▶ Assignment: Report every line from the material that contains the word "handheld".

↓↓↓

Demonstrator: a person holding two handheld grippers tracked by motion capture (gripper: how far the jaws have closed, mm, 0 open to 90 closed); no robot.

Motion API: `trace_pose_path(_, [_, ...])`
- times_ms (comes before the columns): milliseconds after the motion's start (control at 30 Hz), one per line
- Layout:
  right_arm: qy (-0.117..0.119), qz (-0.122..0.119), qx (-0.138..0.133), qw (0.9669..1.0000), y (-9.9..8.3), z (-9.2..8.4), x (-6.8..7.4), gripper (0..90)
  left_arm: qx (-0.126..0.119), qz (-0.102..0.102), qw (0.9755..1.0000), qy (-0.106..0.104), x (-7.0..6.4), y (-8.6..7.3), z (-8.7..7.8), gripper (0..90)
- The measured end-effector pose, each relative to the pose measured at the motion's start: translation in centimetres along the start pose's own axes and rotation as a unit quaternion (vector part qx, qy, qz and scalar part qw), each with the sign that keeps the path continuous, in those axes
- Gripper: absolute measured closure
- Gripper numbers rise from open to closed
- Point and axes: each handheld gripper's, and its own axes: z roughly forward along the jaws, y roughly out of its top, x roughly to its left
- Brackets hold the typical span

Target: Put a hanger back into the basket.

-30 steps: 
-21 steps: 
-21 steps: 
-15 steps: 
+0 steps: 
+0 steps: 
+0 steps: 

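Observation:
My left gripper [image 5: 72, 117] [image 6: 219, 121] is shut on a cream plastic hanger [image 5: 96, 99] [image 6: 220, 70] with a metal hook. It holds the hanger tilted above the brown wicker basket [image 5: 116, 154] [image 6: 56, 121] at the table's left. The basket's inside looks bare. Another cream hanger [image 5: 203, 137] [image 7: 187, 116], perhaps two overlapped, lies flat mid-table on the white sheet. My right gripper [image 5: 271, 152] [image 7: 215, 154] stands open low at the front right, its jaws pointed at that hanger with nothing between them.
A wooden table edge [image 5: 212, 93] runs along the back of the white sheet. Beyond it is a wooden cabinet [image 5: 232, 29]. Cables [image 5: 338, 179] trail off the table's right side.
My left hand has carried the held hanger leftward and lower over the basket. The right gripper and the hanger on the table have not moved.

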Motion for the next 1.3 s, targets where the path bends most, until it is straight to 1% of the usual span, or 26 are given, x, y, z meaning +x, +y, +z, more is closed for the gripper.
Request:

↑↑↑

▶ Output below:
Demonstrator: a person holding two handheld grippers tracked by motion capture (gripper: how far the jaws have closed, mm, 0 open to 90 closed); no robot.
- Point and axes: each handheld gripper's, and its own axes: z roughly forward along the jaws, y roughly out of its top, x roughly to its left

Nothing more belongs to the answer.